À Maule, son restaurant propose des plats savoureux aux senteurs créoles. Portrait de « Babette », chef renommée qui ravit les papilles yvelinoises par son art et son tempérament.
La générosité. S’il fallait « résumer » Babette de Rozières en un seul mot, c’est celui que l’on retiendrait : Babette est généreuse en tout. Elle est généreuse de son verbe, généreuse de ses rires, généreuse aussi de ses passions, à commencer par la cuisine qu’elle combine avec l’amour de cet outremer qui l’a toujours inspirée : « Ma cuisine est une cuisine gourmande… comme moi ! », avoue-t-elle avec malice.
« Les épices, c’est toute une culture ! »
Babette, c’est une cascade qui surgit et roule jusqu’à vous pour vous envoûter par sa cuisine et les pincées d’épices dont elle aromatise des plats aux noms délicieusement exotiques : cuisse de poulet boucanée et sa sauce créole épicée appelée « sauce chien », sauté de bœuf gourmand à la créole mariné et mijoté aux graines à roussir, dos de morue aux épices et sa crème safranée mijotée au curry vert…
Les épices, c’est une culture, celle que ma grand-mère, qui était un peu herboriste, m’a fait découvrir en Guadeloupe quand j’étais enfant. J’ai appris à cuisiner par le nez, en respirant les senteurs de mon île. Les choses sans saveurs, ça ne m’intéresse pas !
Babette, ce n’est pas seulement un chef, c’est la promesse d’un ailleurs. Et comme elle est généreuse, elle est venue déposer cet ailleurs à nos pieds, à Maule.
« Le foyer des rencontres heureuses et chatoyantes »

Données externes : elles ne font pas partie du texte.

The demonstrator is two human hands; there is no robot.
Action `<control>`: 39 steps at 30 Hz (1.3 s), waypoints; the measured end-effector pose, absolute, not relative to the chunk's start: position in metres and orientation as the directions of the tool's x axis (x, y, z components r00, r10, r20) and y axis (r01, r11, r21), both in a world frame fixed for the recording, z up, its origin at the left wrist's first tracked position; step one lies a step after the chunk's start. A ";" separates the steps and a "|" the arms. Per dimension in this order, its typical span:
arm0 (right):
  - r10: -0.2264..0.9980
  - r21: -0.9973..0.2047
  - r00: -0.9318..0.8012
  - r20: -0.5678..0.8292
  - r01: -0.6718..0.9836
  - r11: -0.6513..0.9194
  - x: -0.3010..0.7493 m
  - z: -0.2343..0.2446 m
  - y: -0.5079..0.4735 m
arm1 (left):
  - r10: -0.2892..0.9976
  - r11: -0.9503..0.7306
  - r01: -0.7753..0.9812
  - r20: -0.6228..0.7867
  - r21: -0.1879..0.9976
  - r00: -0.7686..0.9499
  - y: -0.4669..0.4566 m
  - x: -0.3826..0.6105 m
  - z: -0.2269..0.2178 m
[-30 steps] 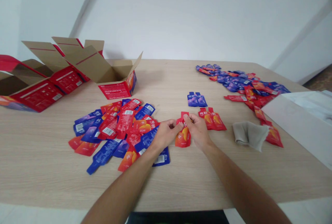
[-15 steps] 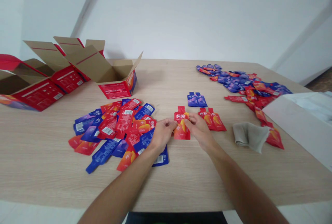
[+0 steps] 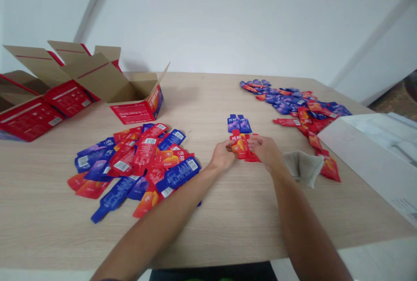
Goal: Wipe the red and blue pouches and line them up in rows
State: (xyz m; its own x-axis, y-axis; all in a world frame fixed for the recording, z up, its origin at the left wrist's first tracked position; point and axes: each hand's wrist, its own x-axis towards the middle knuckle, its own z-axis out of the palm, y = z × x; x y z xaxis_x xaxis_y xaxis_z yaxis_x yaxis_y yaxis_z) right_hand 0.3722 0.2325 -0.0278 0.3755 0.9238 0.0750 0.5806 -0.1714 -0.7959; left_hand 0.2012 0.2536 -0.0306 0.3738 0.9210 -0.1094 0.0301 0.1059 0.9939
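Both my hands pinch one red pouch at mid-table. My left hand grips its left edge and my right hand its right edge. The pouch lies over a small stack of red pouches that my right hand partly hides. Just beyond sit two blue pouches side by side. A loose heap of red and blue pouches spreads to the left of my left forearm.
Open red cardboard boxes stand at the back left of the wooden table. A second spread of pouches lies at the back right. A grey cloth and a white box are at the right.
Both hands carried the red pouch forward and to the right, onto the small red stack. The camera view shifted a little to the right.
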 end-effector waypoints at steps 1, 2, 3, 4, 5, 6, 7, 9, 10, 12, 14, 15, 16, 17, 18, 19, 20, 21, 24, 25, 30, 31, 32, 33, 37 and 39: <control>0.910 -0.758 0.409 0.068 0.615 -0.219 0.377 -0.026 0.233 | 0.925 0.093 0.055 -0.107 0.994 0.366 0.254 0.208 -0.033; 0.896 -0.715 0.439 0.069 0.648 -0.263 0.381 -0.024 0.234 | 0.926 0.078 0.080 -0.102 0.994 0.363 0.255 0.213 -0.036; 0.884 -0.673 0.461 0.071 0.677 -0.299 0.384 -0.022 0.234 | 0.927 0.063 0.102 -0.096 0.993 0.363 0.255 0.217 -0.038; 0.877 -0.634 0.476 0.073 0.701 -0.327 0.387 -0.020 0.233 | 0.925 0.049 0.120 -0.090 0.992 0.368 0.256 0.221 -0.040; 0.873 -0.594 0.482 0.073 0.724 -0.351 0.388 -0.018 0.233 | 0.923 0.036 0.136 -0.085 0.990 0.374 0.256 0.223 -0.042; 0.875 -0.556 0.479 0.069 0.747 -0.365 0.389 -0.017 0.232 | 0.922 0.019 0.158 -0.078 0.987 0.379 0.257 0.224 -0.044; 0.883 -0.522 0.465 0.062 0.769 -0.369 0.388 -0.016 0.232 | 0.922 -0.001 0.186 -0.071 0.982 0.382 0.259 0.224 -0.045; 0.908 -0.462 0.417 0.037 0.813 -0.355 0.386 -0.016 0.231 | 0.921 -0.045 0.251 -0.058 0.967 0.386 0.261 0.222 -0.044; 0.919 -0.434 0.394 0.024 0.832 -0.345 0.384 -0.016 0.231 | 0.920 -0.068 0.285 -0.050 0.956 0.389 0.261 0.221 -0.042; 0.933 -0.385 0.360 0.006 0.862 -0.330 0.379 -0.018 0.231 | 0.917 -0.121 0.350 -0.031 0.929 0.398 0.261 0.219 -0.037; 0.939 -0.343 0.345 0.005 0.883 -0.322 0.375 -0.019 0.231 | 0.904 -0.193 0.425 -0.009 0.884 0.428 0.259 0.218 -0.032; 0.941 -0.325 0.338 0.008 0.891 -0.317 0.373 -0.020 0.231 | 0.893 -0.243 0.472 0.005 0.848 0.451 0.257 0.218 -0.030; 0.944 -0.310 0.331 0.010 0.898 -0.312 0.372 -0.020 0.231 | 0.881 -0.297 0.520 0.019 0.801 0.474 0.256 0.219 -0.028; 0.946 -0.297 0.325 0.012 0.904 -0.307 0.371 -0.021 0.231 | 0.870 -0.346 0.565 0.031 0.749 0.492 0.254 0.220 -0.027; 0.948 -0.286 0.319 0.016 0.909 -0.302 0.370 -0.021 0.230 | 0.863 -0.387 0.607 0.040 0.694 0.504 0.252 0.220 -0.027; 0.949 -0.277 0.314 0.021 0.914 -0.296 0.370 -0.021 0.230 | 0.858 -0.418 0.642 0.047 0.643 0.512 0.251 0.221 -0.027; 0.951 -0.269 0.309 0.028 0.918 -0.290 0.369 -0.021 0.229 | 0.855 -0.438 0.666 0.050 0.604 0.516 0.249 0.222 -0.027; 0.952 -0.262 0.303 0.035 0.922 -0.284 0.369 -0.022 0.229 | 0.851 -0.453 0.685 0.050 0.571 0.522 0.248 0.223 -0.028; 0.957 -0.246 0.286 0.057 0.933 -0.264 0.370 -0.023 0.227 | 0.832 -0.497 0.706 0.048 0.505 0.552 0.244 0.222 -0.028; 0.957 -0.242 0.282 0.065 0.935 -0.259 0.370 -0.023 0.227 | 0.827 -0.507 0.704 0.052 0.497 0.560 0.243 0.221 -0.027; 0.963 -0.245 0.239 0.125 0.948 -0.204 0.366 -0.020 0.230 | 0.814 -0.527 0.691 0.062 0.495 0.577 0.237 0.205 -0.023; 0.967 -0.258 0.208 0.149 0.952 -0.165 0.363 -0.020 0.231 | 0.816 -0.528 0.697 0.062 0.486 0.575 0.236 0.200 -0.023; 0.969 -0.280 0.171 0.179 0.953 -0.116 0.359 -0.020 0.232 | 0.821 -0.526 0.707 0.064 0.473 0.568 0.234 0.194 -0.023; 0.968 -0.307 0.135 0.214 0.950 -0.064 0.354 -0.021 0.232 | 0.828 -0.522 0.720 0.071 0.456 0.556 0.232 0.187 -0.023; 0.948 -0.415 0.038 0.316 0.904 0.102 0.325 -0.030 0.231 | 0.861 -0.499 0.798 0.089 0.339 0.501 0.226 0.155 -0.020; 0.942 -0.447 -0.020 0.334 0.877 0.177 0.308 -0.035 0.228 | 0.876 -0.480 0.838 0.087 0.259 0.475 0.222 0.141 -0.016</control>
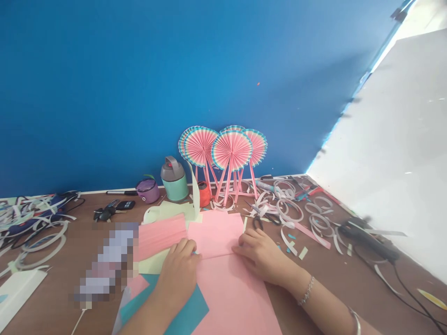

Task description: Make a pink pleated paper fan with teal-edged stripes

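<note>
A pink sheet of paper (233,293) lies in front of me, with a crease or fold edge running across it between my hands. My left hand (182,265) has its fingers curled over the sheet's left edge at that line. On the right edge, my right hand (256,253) pinches the paper with thumb and fingers. Under and beside my left forearm are a teal sheet (192,311) and a pale yellow sheet (152,263). A pleated pink paper piece (160,235) rests just beyond my left hand.
Several round pink paper fans (232,151) stand against the blue wall. Black-handled scissors (257,222), curled paper strips (289,209) and a glue gun (370,239) lie to the right. At the left are a mint flask (175,186), a purple container (147,191), keys (106,211) and a pixelated object (108,263).
</note>
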`<move>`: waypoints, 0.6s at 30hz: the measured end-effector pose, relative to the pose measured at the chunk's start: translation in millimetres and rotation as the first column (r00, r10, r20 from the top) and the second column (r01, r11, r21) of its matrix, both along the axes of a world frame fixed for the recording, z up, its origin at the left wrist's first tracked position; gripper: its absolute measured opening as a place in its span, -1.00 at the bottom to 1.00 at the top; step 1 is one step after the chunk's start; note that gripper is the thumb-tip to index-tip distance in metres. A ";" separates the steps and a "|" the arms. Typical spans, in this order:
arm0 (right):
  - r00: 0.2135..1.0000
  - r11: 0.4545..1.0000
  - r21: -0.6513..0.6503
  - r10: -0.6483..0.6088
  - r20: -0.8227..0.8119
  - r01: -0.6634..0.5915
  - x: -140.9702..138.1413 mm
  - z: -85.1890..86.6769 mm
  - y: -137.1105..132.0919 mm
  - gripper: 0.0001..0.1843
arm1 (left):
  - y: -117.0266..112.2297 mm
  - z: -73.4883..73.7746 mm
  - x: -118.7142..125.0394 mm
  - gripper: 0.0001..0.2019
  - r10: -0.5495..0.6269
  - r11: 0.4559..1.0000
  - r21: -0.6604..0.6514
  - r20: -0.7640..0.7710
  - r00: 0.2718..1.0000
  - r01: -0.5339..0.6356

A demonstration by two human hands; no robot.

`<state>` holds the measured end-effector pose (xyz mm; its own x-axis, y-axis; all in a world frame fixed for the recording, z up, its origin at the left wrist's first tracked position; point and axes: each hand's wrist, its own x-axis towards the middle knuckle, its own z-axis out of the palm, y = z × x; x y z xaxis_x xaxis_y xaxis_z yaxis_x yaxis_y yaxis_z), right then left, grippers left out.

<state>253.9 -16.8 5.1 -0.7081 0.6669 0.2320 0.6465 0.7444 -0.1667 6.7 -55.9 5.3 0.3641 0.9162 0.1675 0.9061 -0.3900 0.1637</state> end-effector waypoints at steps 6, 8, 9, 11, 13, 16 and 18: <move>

Comment y est-elle arrivée ? « C’est une longue histoire ! » qui commence aux Antilles, se poursuit à Paris, passe par Saint-Tropez avant d’aboutir dans les Yvelines. C’est l’histoire d’Elise, d’Elisabeth et de Babette : les trois prénoms qui rythment les trois temps de sa vie, de sa valse. En Guadeloupe, Élise eut une enfance douloureuse, dont Elisabeth referme le chapitre en débarquant à Paris à la fin des années 1960, sans un sou. Étudiante en histoire, elle passe alors les concours de l’ORTF, devient scripte pour les émissions de Maritie et Gilbert Carpentier. « J’y ai rencontré les plus grands artistes. Je me sou- viens de Montand fredonnant pour moi Les Roses de Picardie… » Le soir, elle est standardiste au Grand Hôtel, pour arrondir les fins de mois. « C’est là que tout a commencé : je descendais en cuisine pour aller dîner. Cela m’a plu… et ne m’a jamais quittée ! »

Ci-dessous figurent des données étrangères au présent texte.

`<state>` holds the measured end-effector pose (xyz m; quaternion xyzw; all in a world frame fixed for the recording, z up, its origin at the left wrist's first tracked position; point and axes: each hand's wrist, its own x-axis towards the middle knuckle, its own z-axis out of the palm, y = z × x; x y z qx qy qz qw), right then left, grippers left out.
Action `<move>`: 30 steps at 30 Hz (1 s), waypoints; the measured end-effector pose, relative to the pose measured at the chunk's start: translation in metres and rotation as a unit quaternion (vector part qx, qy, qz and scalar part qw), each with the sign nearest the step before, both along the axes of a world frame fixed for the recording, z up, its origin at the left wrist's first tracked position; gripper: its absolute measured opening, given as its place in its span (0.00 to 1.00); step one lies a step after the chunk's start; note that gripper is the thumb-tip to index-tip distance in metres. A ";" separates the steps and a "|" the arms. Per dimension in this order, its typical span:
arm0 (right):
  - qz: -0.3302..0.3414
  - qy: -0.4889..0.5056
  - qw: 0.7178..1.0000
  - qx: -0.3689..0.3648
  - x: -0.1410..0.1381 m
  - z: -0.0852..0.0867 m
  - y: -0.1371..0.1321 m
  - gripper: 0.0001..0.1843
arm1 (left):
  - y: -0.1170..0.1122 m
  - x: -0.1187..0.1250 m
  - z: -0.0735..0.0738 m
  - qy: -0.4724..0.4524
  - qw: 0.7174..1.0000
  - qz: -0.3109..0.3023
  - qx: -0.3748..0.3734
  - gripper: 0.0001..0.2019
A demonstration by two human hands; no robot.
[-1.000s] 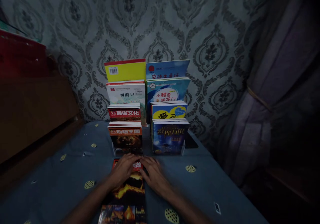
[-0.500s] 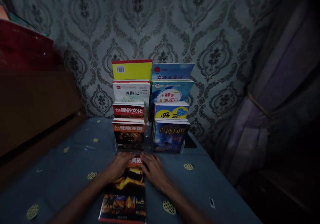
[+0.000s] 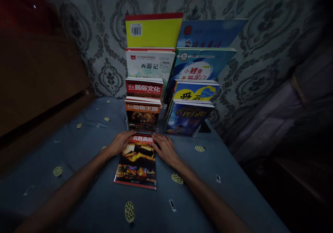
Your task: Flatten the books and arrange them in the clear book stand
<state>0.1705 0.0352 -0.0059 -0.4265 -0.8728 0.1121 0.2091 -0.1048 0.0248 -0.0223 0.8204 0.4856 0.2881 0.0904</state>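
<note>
A red-and-orange picture book (image 3: 137, 161) lies flat on the blue cloth, its title end toward the rack. My left hand (image 3: 120, 142) rests at the book's far left corner, fingers curled over the edge. My right hand (image 3: 164, 149) lies flat along the book's far right edge, fingers spread. Just beyond stands a tiered rack of upright books in two columns: a lion-cover book (image 3: 142, 113) in front on the left, a dark blue book (image 3: 188, 118) in front on the right, and a yellow book (image 3: 153, 32) at the top back.
The blue cloth (image 3: 78, 149) with pale round spots covers the surface. Patterned grey wallpaper (image 3: 104, 35) rises behind the rack. A brown wooden board (image 3: 36, 77) runs along the left, and a purple curtain (image 3: 286, 104) hangs at the right.
My hands have slid apart from the top of the book to its two far corners, uncovering the title. The view has moved closer and tilted down.
</note>
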 end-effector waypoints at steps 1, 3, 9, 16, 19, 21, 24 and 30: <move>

Babette entre en scène. Elle fait ses armes dans une toute petite affaire (« deux tables, en face des Folies-Bergère ») ; tente l’aventure à Saint-Tropez où elle ouvre la Plage des Palmiers ; retourne en Guadeloupe pour y créer quatre restaurants ; revient à Paris ouvrir La Villa créole à Paris, et la Table de Babette à Poissy, en 1993. Entre-temps, elle écrit plusieurs livres et s’impose à la télévision : elle y fait découvrir aux Français la cuisine qu’elle aime, la cuisine créole.
À Maule, elle a créé La Case de Babette, un restaurant niché dans l’ancienne grange de sa maison tricentenaire. À sa table, elle a reçu les plus grands de la politique et de la culture. Dans leurs dédicaces, tous célèbrent le restaurant de Babette comme « le foyer des rencontres heureuses et chatoyantes » (dixit l’académicien Jacques Laurent). Babette est une fête !
propos recueillis par Fabrice Madouas.